TASK TO COMPLETE = Show every line of the data that includes the word "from".

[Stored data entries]

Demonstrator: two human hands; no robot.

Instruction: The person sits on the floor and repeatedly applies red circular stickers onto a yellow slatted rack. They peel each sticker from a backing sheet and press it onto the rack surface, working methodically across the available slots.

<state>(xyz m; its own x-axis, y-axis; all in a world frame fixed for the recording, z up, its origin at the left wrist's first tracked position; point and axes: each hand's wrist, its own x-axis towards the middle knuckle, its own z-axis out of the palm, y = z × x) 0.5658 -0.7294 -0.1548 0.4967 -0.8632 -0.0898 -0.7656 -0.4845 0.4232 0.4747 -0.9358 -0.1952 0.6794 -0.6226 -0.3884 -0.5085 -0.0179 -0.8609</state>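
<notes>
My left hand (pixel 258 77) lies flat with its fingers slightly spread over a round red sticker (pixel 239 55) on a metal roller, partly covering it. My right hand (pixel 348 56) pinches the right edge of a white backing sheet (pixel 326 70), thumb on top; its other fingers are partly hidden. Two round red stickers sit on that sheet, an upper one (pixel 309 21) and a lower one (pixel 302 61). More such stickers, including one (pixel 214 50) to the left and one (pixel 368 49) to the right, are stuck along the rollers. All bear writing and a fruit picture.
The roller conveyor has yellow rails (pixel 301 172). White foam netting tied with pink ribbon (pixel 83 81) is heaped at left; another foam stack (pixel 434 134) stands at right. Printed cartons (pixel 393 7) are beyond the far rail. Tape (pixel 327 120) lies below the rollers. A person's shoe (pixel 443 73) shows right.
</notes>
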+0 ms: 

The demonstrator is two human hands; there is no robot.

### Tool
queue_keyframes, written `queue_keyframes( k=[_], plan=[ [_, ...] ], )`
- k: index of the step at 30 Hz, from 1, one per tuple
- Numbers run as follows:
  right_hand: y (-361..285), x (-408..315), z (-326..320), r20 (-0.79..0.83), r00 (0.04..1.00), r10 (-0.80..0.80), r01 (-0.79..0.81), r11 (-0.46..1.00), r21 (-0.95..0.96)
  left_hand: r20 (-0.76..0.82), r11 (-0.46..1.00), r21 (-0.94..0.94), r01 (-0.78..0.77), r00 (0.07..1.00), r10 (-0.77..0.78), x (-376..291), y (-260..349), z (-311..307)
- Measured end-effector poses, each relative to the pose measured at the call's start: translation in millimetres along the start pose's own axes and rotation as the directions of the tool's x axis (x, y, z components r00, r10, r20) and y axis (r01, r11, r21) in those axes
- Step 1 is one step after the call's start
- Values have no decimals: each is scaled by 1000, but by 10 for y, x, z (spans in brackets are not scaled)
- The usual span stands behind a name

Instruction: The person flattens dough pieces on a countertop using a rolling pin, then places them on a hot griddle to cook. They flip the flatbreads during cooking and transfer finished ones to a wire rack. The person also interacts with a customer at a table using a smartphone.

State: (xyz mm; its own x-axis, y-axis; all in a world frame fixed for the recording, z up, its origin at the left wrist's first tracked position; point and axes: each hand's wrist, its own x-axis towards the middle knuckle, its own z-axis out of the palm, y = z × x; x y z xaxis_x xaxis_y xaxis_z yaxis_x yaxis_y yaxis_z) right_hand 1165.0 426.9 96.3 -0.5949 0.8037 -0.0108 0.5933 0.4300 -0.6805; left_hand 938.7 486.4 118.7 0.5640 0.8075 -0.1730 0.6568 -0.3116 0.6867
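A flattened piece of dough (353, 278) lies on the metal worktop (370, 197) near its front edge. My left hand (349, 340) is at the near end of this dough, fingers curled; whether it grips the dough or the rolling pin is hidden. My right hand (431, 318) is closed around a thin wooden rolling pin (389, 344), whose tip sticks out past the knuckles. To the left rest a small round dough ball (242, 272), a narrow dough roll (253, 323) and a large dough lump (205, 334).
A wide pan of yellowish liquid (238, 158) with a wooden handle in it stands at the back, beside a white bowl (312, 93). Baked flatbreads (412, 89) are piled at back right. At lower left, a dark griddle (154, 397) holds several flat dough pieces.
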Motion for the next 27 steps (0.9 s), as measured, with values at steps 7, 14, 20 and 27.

ANSWER BOX =
Instruction: The person sits on the floor and repeatedly applies red circular stickers onto a yellow slatted rack. They peel each sticker from a backing sheet and press it onto the rack surface, working methodically across the available slots.
- k: index of the step at 30 Hz, from 1, one per tuple

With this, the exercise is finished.